Your assignment: Go through the data line by line from the top, retyping each exactly, and end with the line that contains "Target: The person".

Dataset content:
════════

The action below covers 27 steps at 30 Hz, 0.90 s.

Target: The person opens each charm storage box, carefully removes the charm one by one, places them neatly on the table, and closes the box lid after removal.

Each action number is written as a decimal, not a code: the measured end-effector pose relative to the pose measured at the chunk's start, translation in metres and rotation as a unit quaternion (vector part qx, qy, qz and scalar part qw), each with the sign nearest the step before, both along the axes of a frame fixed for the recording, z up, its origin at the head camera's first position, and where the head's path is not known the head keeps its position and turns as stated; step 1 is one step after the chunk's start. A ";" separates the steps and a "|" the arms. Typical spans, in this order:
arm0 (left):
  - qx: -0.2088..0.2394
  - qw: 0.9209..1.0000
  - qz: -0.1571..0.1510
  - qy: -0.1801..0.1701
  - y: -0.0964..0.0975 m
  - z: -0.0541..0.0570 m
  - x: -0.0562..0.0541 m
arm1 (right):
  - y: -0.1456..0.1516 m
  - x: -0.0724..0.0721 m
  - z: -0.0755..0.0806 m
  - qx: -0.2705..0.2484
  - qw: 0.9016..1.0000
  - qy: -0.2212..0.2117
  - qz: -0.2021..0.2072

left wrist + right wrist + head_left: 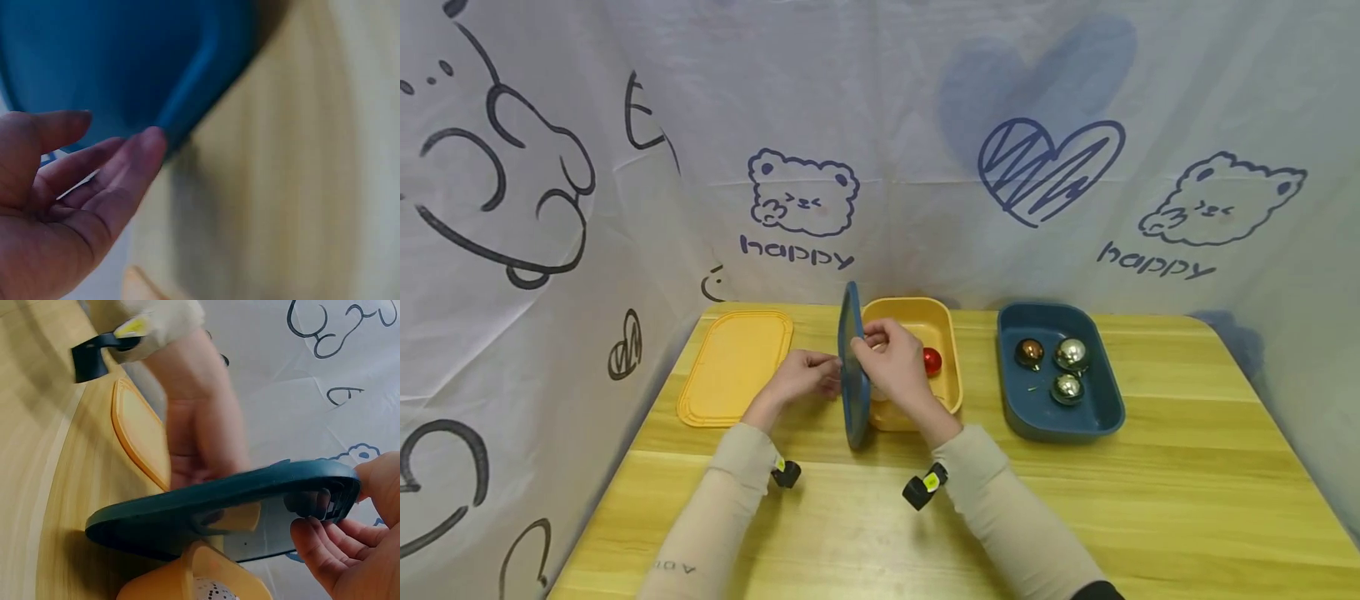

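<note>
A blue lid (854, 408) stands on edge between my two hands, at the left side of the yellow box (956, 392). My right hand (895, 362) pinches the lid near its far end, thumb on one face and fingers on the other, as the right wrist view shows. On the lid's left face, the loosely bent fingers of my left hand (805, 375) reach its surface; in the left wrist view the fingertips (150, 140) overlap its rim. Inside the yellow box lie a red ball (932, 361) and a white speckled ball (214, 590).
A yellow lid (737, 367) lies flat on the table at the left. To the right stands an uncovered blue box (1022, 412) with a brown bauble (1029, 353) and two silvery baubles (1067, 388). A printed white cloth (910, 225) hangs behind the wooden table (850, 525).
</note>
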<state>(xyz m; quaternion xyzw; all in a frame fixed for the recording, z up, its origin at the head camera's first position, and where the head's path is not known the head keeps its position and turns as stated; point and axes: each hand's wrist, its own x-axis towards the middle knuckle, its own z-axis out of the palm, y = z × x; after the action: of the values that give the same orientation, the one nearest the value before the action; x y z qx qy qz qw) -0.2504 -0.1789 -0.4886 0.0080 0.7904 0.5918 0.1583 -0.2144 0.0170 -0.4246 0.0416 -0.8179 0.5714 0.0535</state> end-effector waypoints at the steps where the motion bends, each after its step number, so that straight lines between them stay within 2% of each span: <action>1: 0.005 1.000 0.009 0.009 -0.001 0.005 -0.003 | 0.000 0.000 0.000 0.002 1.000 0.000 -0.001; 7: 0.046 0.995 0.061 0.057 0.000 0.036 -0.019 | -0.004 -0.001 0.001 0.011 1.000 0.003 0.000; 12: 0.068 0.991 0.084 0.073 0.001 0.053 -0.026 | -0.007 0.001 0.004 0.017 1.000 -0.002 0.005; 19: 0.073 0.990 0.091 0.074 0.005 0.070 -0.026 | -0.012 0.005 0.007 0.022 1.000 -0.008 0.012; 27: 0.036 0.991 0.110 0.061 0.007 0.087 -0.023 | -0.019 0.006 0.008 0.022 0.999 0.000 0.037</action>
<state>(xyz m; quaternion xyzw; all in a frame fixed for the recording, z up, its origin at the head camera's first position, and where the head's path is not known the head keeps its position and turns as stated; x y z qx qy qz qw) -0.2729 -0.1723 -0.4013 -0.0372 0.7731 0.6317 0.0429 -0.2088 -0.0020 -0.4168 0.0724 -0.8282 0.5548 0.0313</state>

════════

Task answer:
The action below covers 27 steps at 30 Hz, 0.90 s.

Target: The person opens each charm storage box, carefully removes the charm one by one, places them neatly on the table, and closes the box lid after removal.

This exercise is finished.